Wondering how typically a unicode code point lookup table is done. That is, given a character such as a, return U+24B6, or vice versa. Wondering if there are any efficient tricks so that it doesn't just boil down to:

a: U+24B6
b: ...
c: ...

Which would take up a lot of file size (and memory). Maybe there is a compact way to represent it in a file (not sure if that's what this is doing), which then gets expanded to a larger memory at runtime.

for x in y:
  map[x | something] = U + x + 123

Or maybe there is a way to keep it minimal even at runtime, so it is dynamically computed somehow.

Lance
  • 75,200
  • 93
  • 289
  • 503

1 Answers1

0

First, in case you want to map a code point to another then there's absolutely no need to map to a string like U + x + value. Simply store the code points directly in a map from char to char (char here is a type that is large enough to store all Unicode code points, for example std::unordered_map<int32_t, int32_t> in C++)

map['a'] = 0x24B6;
map['x'] = 123;

It looks like in the iconv-lite repo above, code points are stored as strings like "8140" which is very inefficient

This is still too broad though, because it really depends on what you want to map. Different mappings have different ways to hash the input values (unless you want to use a sorted dictionary which is more memory efficient but slower). But if you want to map a to Ⓐ, b to Ⓑ, c to Ⓒ... then just a linear conversion is enough.
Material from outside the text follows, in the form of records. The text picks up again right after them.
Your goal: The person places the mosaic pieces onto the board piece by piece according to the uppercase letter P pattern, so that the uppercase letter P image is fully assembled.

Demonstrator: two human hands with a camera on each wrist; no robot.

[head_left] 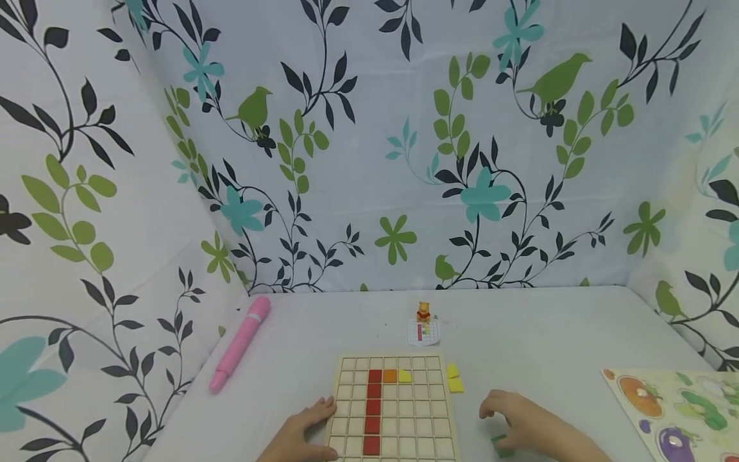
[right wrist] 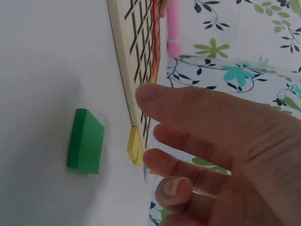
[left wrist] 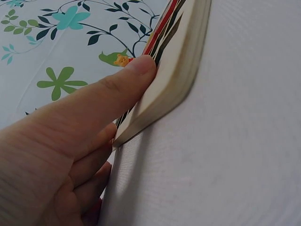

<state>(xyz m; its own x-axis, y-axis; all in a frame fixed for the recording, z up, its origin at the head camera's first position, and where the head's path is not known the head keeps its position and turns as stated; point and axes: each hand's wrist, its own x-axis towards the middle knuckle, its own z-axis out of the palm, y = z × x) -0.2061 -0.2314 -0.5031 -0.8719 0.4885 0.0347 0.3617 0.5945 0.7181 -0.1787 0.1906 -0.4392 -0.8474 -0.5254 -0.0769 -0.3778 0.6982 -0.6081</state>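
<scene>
A wooden grid board (head_left: 418, 417) lies on the white table. Several red square tiles (head_left: 372, 407) form a column on it, with an orange tile (head_left: 390, 376) and a yellow piece (head_left: 405, 376) beside the top one. My left hand (head_left: 306, 430) touches the board's left edge, its thumb (left wrist: 117, 89) laid along the rim near a corner. To the board's right, my right hand (head_left: 522, 420) hovers with loosely bent fingers and holds nothing. Below it is a green block (right wrist: 87, 143), partly hidden in the head view. Yellow pieces (head_left: 455, 378) lie against the board's right side.
Behind the board, a small bear figurine (head_left: 424, 312) stands at a printed pattern card (head_left: 424, 333). A pink stick-shaped object (head_left: 239, 346) lies at the left. A sheet with vegetable pictures (head_left: 675, 410) lies at the right. Patterned cloth (head_left: 369, 160) hangs around the table.
</scene>
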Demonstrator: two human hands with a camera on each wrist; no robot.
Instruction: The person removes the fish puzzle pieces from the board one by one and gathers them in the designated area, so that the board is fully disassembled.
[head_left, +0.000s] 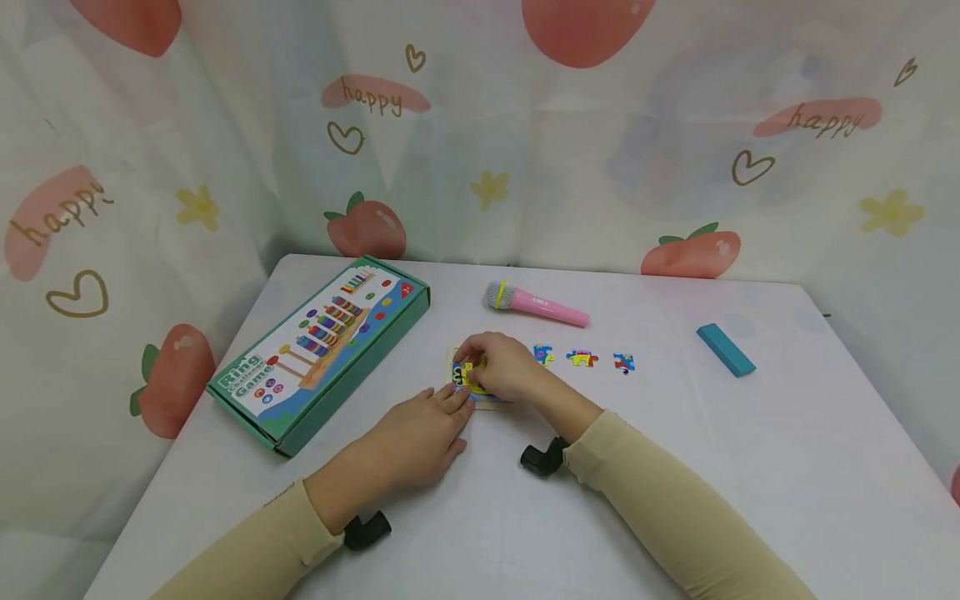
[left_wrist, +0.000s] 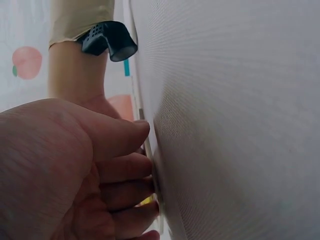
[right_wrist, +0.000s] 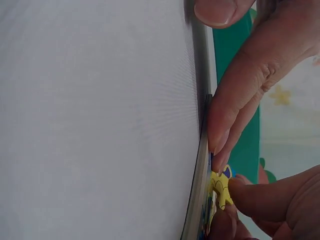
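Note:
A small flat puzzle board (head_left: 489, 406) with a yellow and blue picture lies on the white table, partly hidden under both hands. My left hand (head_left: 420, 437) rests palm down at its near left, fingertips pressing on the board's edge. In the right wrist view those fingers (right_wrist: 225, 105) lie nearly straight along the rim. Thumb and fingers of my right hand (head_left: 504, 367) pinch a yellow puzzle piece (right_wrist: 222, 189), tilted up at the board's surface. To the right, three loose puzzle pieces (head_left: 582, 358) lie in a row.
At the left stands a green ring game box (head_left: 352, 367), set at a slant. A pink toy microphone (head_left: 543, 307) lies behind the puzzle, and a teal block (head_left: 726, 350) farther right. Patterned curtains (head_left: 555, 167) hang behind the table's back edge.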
Here's an example pseudo function that maps A-Z to ⓐ-ⓩ (0x24D0-0x24E9), a-z to Ⓐ-Ⓩ (0x24B6-0x24CF) in the Enclosed Alphanumerics block and 0-9 to - (0x1F101-0x1F10A)

func map(char input)
    if 'a' <= input && input <= 'z':
        return input - 'a' + 'Ⓐ'
    if 'A' <= input && input <= 'Z':
        return input - 'a' + 'ⓐ'
    if '0' <= input && input <= '9':
        return input - '0' + ''
    return '\0';

No lookup table is needed

phuclv
  • 37,963
  • 15
  • 156
  • 475